#### TASK REQUIREMENTS
All records, exactly as written, minus the pictures: copy them out.
START SUPPLIED MATERIAL
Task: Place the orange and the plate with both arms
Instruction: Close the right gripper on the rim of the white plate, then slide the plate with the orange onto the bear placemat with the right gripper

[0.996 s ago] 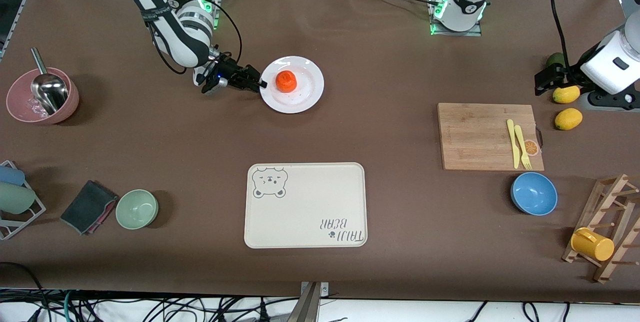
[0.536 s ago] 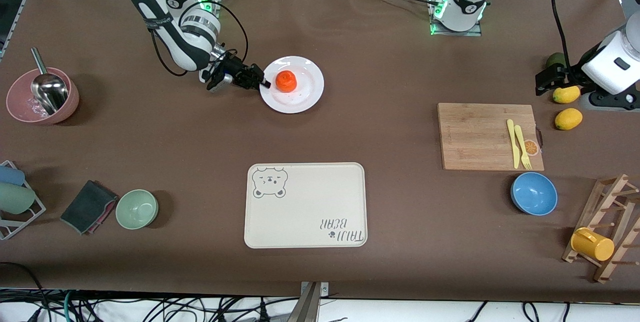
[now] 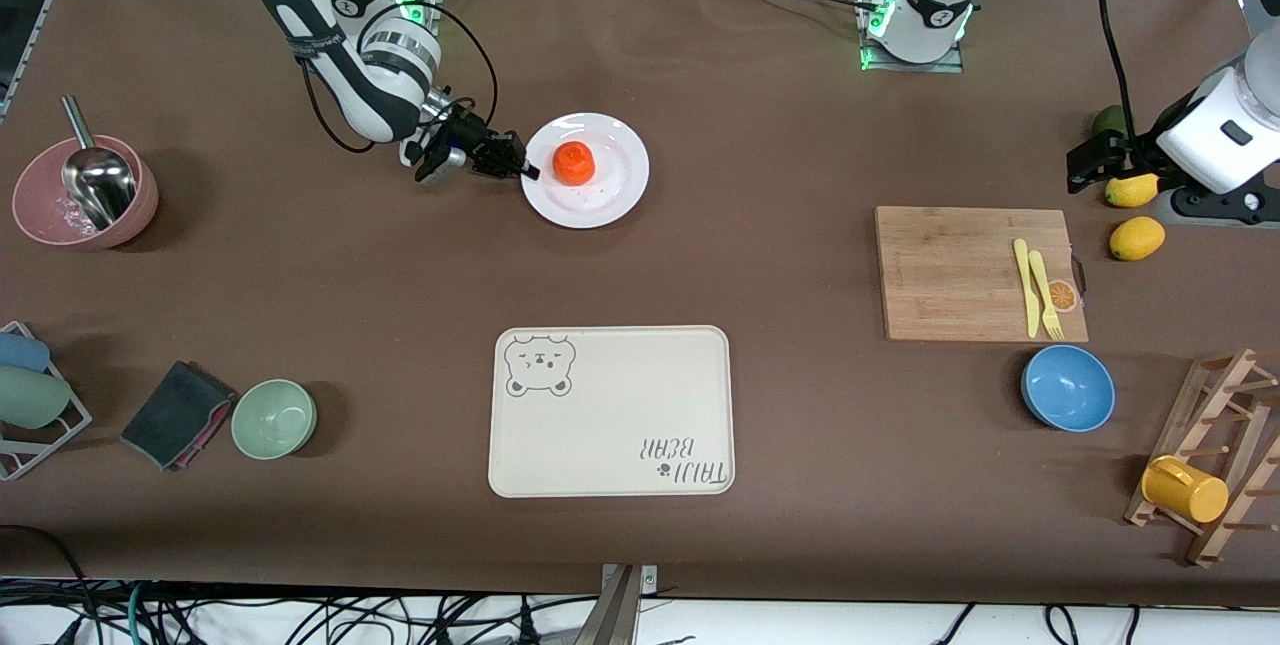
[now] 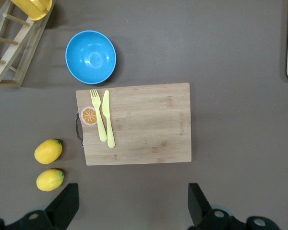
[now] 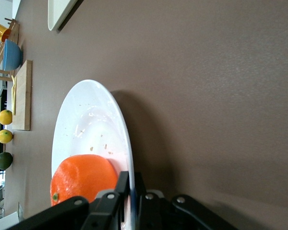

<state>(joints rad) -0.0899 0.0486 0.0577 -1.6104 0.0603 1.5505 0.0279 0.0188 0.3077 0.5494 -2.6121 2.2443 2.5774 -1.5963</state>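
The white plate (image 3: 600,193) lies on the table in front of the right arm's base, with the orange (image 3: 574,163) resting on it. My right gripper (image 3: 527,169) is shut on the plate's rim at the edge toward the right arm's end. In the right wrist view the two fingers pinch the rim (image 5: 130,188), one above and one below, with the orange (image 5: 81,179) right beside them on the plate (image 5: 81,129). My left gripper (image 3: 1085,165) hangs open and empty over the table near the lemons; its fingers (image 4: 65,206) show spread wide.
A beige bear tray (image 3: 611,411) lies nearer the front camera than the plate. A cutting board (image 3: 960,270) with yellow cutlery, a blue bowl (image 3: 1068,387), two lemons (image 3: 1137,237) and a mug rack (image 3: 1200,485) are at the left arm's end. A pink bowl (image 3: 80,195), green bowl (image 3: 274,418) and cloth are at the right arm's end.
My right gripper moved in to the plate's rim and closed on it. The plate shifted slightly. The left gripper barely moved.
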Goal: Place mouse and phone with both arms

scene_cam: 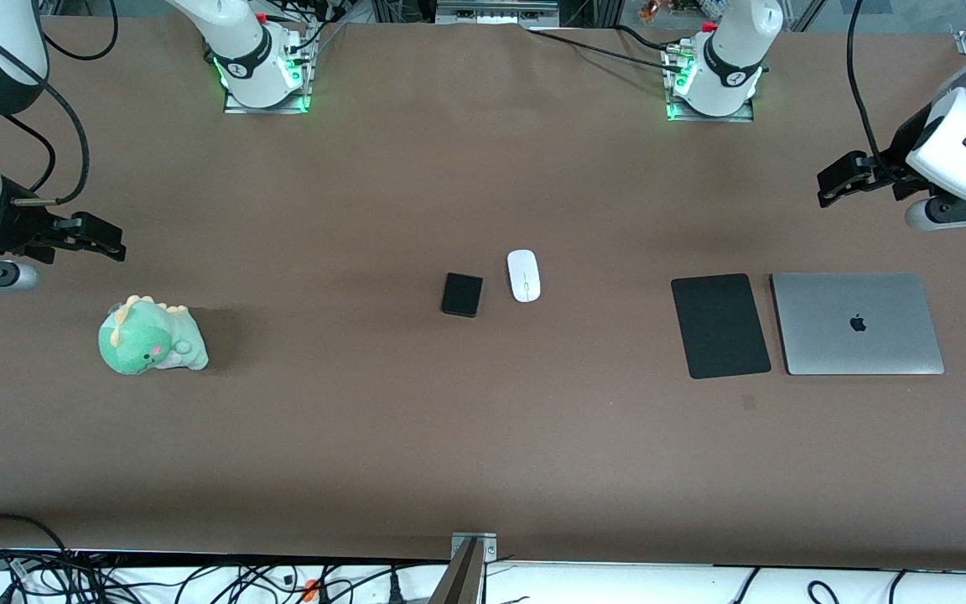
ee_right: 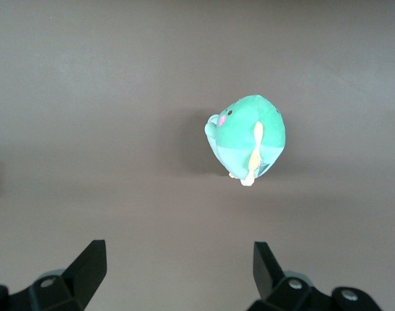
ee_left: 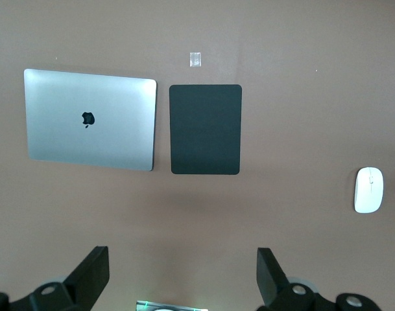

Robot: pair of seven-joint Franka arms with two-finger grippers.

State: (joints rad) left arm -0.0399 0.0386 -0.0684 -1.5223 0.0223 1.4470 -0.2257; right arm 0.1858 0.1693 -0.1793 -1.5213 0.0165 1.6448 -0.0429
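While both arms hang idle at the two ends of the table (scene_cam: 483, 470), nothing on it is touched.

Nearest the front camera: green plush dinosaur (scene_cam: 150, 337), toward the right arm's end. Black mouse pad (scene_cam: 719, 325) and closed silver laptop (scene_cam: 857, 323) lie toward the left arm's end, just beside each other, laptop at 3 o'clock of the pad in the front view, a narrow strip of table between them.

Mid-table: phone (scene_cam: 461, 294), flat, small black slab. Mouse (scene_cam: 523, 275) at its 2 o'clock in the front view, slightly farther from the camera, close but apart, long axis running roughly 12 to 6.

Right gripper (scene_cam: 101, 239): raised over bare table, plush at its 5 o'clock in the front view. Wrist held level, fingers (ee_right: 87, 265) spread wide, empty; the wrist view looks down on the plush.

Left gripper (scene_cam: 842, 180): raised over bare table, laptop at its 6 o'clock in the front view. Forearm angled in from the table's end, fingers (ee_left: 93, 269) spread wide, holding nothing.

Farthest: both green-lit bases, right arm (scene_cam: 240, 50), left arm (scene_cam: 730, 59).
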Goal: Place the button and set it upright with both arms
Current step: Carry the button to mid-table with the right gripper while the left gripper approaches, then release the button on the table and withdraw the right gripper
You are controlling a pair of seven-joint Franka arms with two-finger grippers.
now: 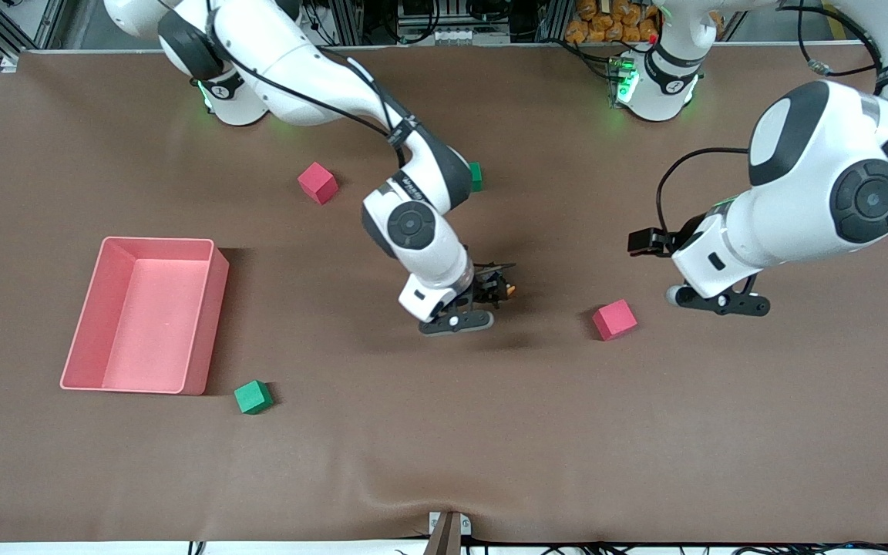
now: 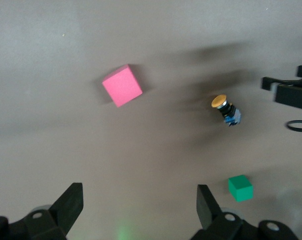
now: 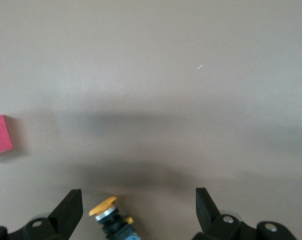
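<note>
The button lies tipped on its side on the brown table, orange cap and black-and-blue body showing. My right gripper is low over it and open. In the right wrist view the button lies between the spread fingers, close to one finger, and the right gripper holds nothing. My left gripper hangs open and empty over bare table toward the left arm's end. The left wrist view shows its gripper open, with the button and the right gripper farther off.
A red cube lies between the two grippers, nearer the front camera. Another red cube and a green cube lie nearer the bases. A pink bin and a second green cube sit toward the right arm's end.
</note>
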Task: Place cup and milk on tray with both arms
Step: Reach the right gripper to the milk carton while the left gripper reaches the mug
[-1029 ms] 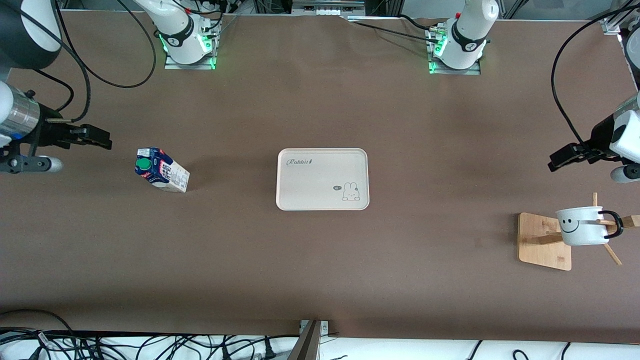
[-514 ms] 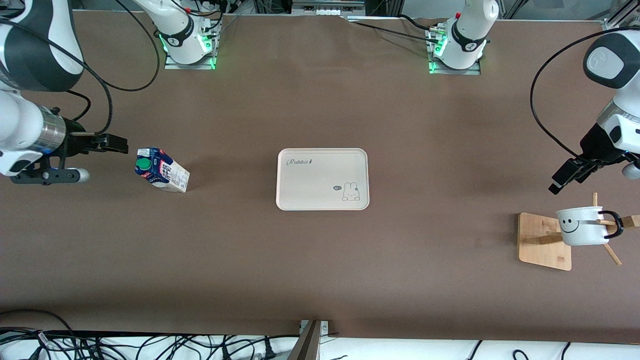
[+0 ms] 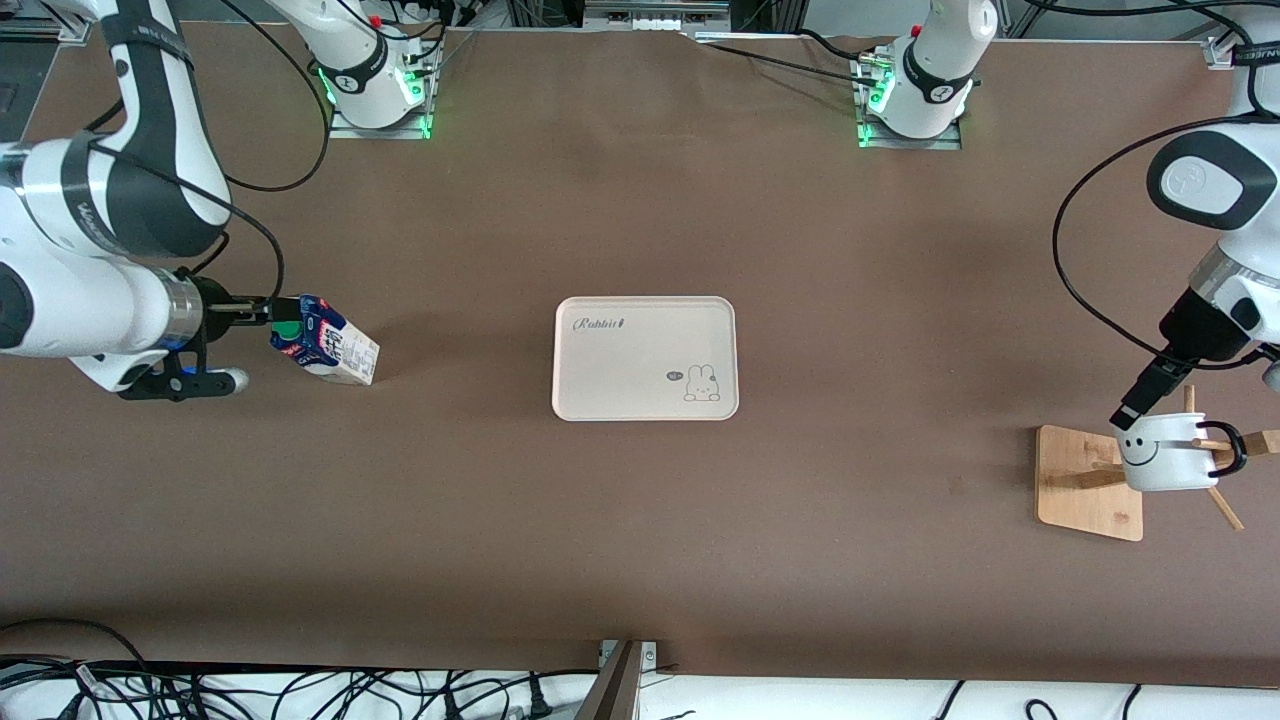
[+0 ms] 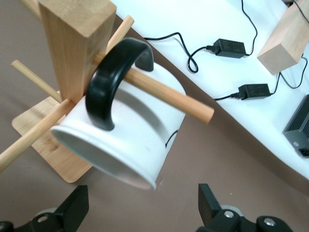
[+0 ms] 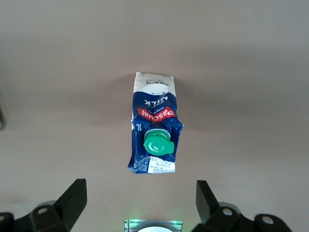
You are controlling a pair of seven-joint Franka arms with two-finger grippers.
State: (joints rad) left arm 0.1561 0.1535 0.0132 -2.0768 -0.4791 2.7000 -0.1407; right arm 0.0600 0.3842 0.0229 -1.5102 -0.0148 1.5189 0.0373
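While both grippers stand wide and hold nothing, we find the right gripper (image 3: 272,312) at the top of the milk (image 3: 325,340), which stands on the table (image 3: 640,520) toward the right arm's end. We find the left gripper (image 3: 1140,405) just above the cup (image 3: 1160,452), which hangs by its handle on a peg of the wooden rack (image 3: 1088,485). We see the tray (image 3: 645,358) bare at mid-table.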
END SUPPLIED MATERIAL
#### RESULT
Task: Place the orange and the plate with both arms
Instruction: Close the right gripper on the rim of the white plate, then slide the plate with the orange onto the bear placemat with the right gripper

[0.996 s ago] 
[0.536 s ago] 
[now] 
[now] 
[now] 

<state>(joints rad) -0.0899 0.0486 0.0577 -1.6104 0.0603 1.5505 0.0279 0.0188 0.3077 0.5494 -2.6121 2.2443 2.5774 -1.5963</state>
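The white plate (image 3: 600,193) lies on the table in front of the right arm's base, with the orange (image 3: 574,163) resting on it. My right gripper (image 3: 527,169) is shut on the plate's rim at the edge toward the right arm's end. In the right wrist view the two fingers pinch the rim (image 5: 130,188), one above and one below, with the orange (image 5: 81,179) right beside them on the plate (image 5: 81,129). My left gripper (image 3: 1085,165) hangs open and empty over the table near the lemons; its fingers (image 4: 65,206) show spread wide.
A beige bear tray (image 3: 611,411) lies nearer the front camera than the plate. A cutting board (image 3: 960,270) with yellow cutlery, a blue bowl (image 3: 1068,387), two lemons (image 3: 1137,237) and a mug rack (image 3: 1200,485) are at the left arm's end. A pink bowl (image 3: 80,195), green bowl (image 3: 274,418) and cloth are at the right arm's end.
My right gripper moved in to the plate's rim and closed on it. The plate shifted slightly. The left gripper barely moved.
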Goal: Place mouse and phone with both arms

scene_cam: 
ee_right: 
ee_left: 

Robot: pair of seven-joint Franka arms with two-finger grippers.

State: (joints rad) left arm -0.0399 0.0386 -0.0684 -1.5223 0.0223 1.4470 -0.2257; right arm 0.1858 0.1693 -0.1793 -1.5213 0.0165 1.6448 -0.0429
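While both arms hang idle at the two ends of the table (scene_cam: 483, 470), nothing on it is touched.

Nearest the front camera: green plush dinosaur (scene_cam: 150, 337), toward the right arm's end. Black mouse pad (scene_cam: 719, 325) and closed silver laptop (scene_cam: 857, 323) lie toward the left arm's end, just beside each other, laptop at 3 o'clock of the pad in the front view, a narrow strip of table between them.

Mid-table: phone (scene_cam: 461, 294), flat, small black slab. Mouse (scene_cam: 523, 275) at its 2 o'clock in the front view, slightly farther from the camera, close but apart, long axis running roughly 12 to 6.

Right gripper (scene_cam: 101, 239): raised over bare table, plush at its 5 o'clock in the front view. Wrist held level, fingers (ee_right: 87, 265) spread wide, empty; the wrist view looks down on the plush.

Left gripper (scene_cam: 842, 180): raised over bare table, laptop at its 6 o'clock in the front view. Forearm angled in from the table's end, fingers (ee_left: 93, 269) spread wide, holding nothing.

Farthest: both green-lit bases, right arm (scene_cam: 240, 50), left arm (scene_cam: 730, 59).
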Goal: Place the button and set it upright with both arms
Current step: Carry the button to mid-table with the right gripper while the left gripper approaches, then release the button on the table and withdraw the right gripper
You are controlling a pair of seven-joint Franka arms with two-finger grippers.
now: 
now: 
now: 
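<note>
The button lies tipped on its side on the brown table, orange cap and black-and-blue body showing. My right gripper is low over it and open. In the right wrist view the button lies between the spread fingers, close to one finger, and the right gripper holds nothing. My left gripper hangs open and empty over bare table toward the left arm's end. The left wrist view shows its gripper open, with the button and the right gripper farther off.
A red cube lies between the two grippers, nearer the front camera. Another red cube and a green cube lie nearer the bases. A pink bin and a second green cube sit toward the right arm's end.
</note>
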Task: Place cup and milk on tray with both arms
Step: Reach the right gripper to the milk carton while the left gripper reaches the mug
[-1029 ms] 
[-514 ms] 
[+0 ms] 
[+0 ms] 
[+0 ms] 
You are controlling a pair of seven-joint Franka arms with two-finger grippers.
State: (joints rad) left arm 0.1561 0.1535 0.0132 -2.0768 -0.4791 2.7000 -0.1407; right arm 0.0600 0.3842 0.0229 -1.5102 -0.0148 1.5189 0.0373
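While both grippers stand wide and hold nothing, we find the right gripper (image 3: 272,312) at the top of the milk (image 3: 325,340), which stands on the table (image 3: 640,520) toward the right arm's end. We find the left gripper (image 3: 1140,405) just above the cup (image 3: 1160,452), which hangs by its handle on a peg of the wooden rack (image 3: 1088,485). We see the tray (image 3: 645,358) bare at mid-table.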

This exercise requires no additional output.